(What this task involves):
Word for word, restate the lines from the start of the data below through the line containing "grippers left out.".

(Collected material):

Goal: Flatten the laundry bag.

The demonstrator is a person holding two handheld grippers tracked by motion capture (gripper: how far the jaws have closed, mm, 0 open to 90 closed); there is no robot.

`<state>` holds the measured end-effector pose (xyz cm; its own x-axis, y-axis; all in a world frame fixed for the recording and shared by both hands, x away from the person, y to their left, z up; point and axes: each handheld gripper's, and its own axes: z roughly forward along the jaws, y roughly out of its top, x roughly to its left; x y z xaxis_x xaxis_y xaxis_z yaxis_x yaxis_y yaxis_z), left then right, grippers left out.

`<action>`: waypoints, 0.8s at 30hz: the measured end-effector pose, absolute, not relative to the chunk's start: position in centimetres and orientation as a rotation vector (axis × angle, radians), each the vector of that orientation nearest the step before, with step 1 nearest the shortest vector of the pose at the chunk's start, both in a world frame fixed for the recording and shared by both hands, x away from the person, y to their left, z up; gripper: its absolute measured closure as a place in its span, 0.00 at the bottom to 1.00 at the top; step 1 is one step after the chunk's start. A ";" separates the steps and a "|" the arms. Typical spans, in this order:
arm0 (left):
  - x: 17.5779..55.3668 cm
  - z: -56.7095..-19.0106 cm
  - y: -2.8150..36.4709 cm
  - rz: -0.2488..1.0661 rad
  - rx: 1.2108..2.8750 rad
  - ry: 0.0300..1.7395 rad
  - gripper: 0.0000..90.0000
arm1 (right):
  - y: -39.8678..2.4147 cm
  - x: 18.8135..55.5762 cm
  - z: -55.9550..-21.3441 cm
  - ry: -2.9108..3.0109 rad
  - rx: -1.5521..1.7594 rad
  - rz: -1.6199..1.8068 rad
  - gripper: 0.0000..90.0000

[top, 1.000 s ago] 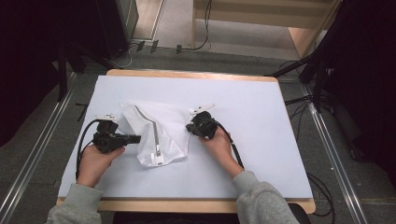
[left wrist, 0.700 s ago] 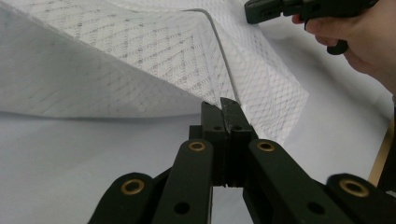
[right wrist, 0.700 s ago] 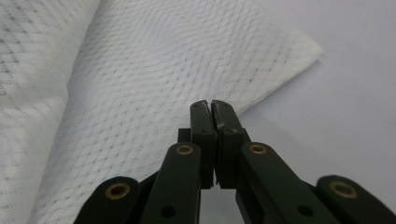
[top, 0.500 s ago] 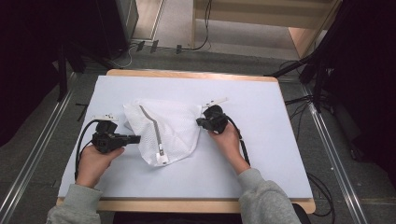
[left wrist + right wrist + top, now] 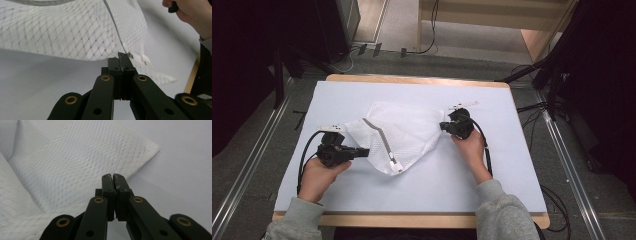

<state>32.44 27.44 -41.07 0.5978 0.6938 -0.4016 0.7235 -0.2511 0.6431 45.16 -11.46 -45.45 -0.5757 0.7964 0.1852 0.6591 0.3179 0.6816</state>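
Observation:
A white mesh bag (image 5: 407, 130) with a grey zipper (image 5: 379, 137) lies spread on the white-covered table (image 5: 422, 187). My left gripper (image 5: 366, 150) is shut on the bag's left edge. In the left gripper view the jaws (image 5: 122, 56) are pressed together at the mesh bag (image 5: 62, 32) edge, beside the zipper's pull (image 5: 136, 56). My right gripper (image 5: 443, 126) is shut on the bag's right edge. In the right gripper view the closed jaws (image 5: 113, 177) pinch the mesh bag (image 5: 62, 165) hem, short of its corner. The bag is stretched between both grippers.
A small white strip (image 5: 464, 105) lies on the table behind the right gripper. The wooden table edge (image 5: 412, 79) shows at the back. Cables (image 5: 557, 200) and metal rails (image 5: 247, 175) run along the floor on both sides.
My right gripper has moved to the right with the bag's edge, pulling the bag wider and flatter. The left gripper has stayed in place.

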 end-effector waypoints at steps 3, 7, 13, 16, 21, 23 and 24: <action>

(Solution for this exercise):
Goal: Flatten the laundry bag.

The demonstrator is a person holding two handheld grippers tracked by motion capture (gripper: how far the jaws have closed, mm, 0 open to 90 closed); there is no robot.

`<state>` holds the measured end-effector pose (xyz cm; its own x-axis, y-axis; all in a world frame fixed for the recording and shared by both hands, x away from the person, y to their left, z up; point and axes: each handheld gripper's, and its own axes: z roughly forward along the jaws, y roughly out of its top, x roughly to its left; x y z xaxis_x xaxis_y xaxis_z yaxis_x yaxis_y yaxis_z), left then right, grippers left out.

The submitted response is complete.